Zuora to Acquire Togai.
Read more

Sneak Peek into Togai’s Architecture

15 Mins Read
Hari Narayanan
Published On : 24/04/2024


Togai is a pricing infrastructure platform built for SaaS companies to observe, measure, analyze & price their products more scientifically.
Building a billing software may seem trivial at the onset but the devil lies in the details.

Building a usage-based billing software is challenging and we’ve gone through it in our earlier blog post. But complexity increases when you need to build a usage billing platform at a scale that is capable of handling millions of events daily from multiple users!
Keeping this in mind, we needed to choose our tech stack at Togai mindfully, which would not only scale but also enable us to add iterations and implement quickly as we get our regular product updates.
If you’ve not already read, do read this blog on software tenets to understand the choices - why we took the decisions we did while building Togai.

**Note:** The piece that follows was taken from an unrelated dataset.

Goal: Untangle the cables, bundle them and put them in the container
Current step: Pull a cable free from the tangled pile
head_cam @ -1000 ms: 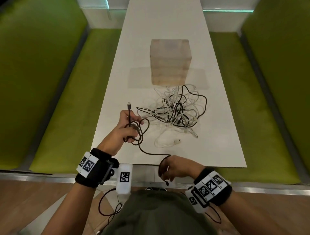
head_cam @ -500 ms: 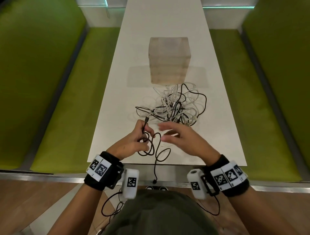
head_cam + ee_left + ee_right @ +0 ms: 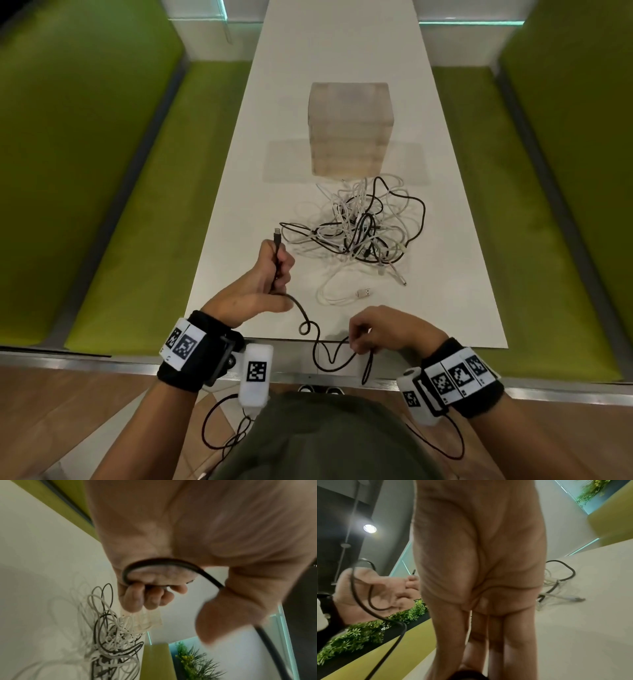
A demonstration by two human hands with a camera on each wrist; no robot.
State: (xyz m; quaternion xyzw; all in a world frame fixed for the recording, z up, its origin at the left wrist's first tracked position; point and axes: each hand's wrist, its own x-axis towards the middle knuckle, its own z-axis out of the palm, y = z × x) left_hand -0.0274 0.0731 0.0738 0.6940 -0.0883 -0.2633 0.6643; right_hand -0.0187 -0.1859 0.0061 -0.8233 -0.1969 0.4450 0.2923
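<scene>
The black cable [image 3: 310,330] is already free of the tangle and runs between both hands at the near edge of the worktop [image 3: 239,192]. The left hand [image 3: 263,281], at about 8 o'clock from the tangle of cables [image 3: 359,229], has its grip clamped round the cable just below one plug, which sticks up out of the fist; held upright like this, that end gives a fixed post to wind against. From there the cable sags in a small loop and a larger curve past the worktop edge to the right hand [image 3: 380,334], at about 6 o'clock from the tangle, whose fingertips pinch it near its other end, the tail hanging down; the wrist view is too blurred to confirm exactly which fingers close on it. Keeping the two ends apart seems meant to draw out the slack before coiling. The remaining white and black cables lie knotted in the middle of the worktop, just in front of the translucent container [image 3: 351,126] at 12 o'clock, which appears to hold nothing yet. A loose white plug end [image 3: 363,293] lies between the tangle and the right hand.
</scene>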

Togai backend architecture

Even though monoliths would have helped us build quicker, we still chose to go with a micro-services-based architecture. That is because Togai promises high throughput (almost unlimited) from Day 1 for our customers. With a microservices architecture, we will have the flexibility to choose and scale critical components in the event processing pipeline.

Togai backend components from a bird’s eye view

 Image illustration of the bird's eye view of Togai's backend components.

Tech choices

Language & Framework (Kotlin, Ktor, Javascript, Loopback, Vue3)

We wanted a language that allows us to do type checking at compile times so that we can detect errors as we build. We strongly believe in the FOSS model. So the majority of Togai's backend was built with Kotlin.

Kotlin was an expressive language that helped us achieve more with less code. Kotlin has a superior type of system when compared to Java and with powerful features like coroutines, null safety, and first-class interoperability support with Java. In my experience, it was fun writing the software in Kotlin.

Not just that, Kotlin is in the JVM eco-system. This means we were able to leverage amazing third-party open-source libraries in the JVM eco-system while building Togai. A big shout-out to these amazing libraries that helped in building Togai.

Library Description
https://ktor.io/ Ktor is an HTTP web framework written ground-up in Kotlin. Ktor’s simple constructs helped us to build components faster. Also because of the native co-routine support, we can build systems that handle large-scale throughput.
https://www.jooq.org/ The message from the website says it all - "jOOQ generates Java code from your database and lets you build type-safe SQL queries through its fluent API”. It's a nice library that helped us to stay in the strongly-type realm.
https://flywaydb.org/ Flyway helped us to manage DB migrations.
https://github.com/brettwooldridge/HikariCP A lightweight DB connection pooling library. Helped to optimize connections between DB and application servers.
https://github.com/sksamuel/hoplite A Kotlin native configuration management library. Helped to internally manage configurations specific to environments. Word of caution - This library is not backed by any organization but maintained by an amazing individual - https://github.com/sksamuel - who was very prompt & accessible in responding to our queries.
https://logback.qos.ch/ An SLF4J-compatible logging framework.
https://insert-koin.io/ A dependency injection framework written ground-up with Kotlin.
https://jsonlogic.com/ A specification helped us to represent logic in JSON. This is also maintained by an individual and not backed by any organization. Overall JSONLogic is a fantastic idea that deserves support from the community. Kudos to the maintainer - https://github.com/jwadhams.
https://github.com/sksamuel/cohort The health check library is natively written in Kotlin. This library is also managed by - https://github.com/sksamuel.
https://junit.org/junit5/ A de-facto testing framework for JVM-based apps.
https://www.testcontainers.org/ A library helped us to mock databases for running tests.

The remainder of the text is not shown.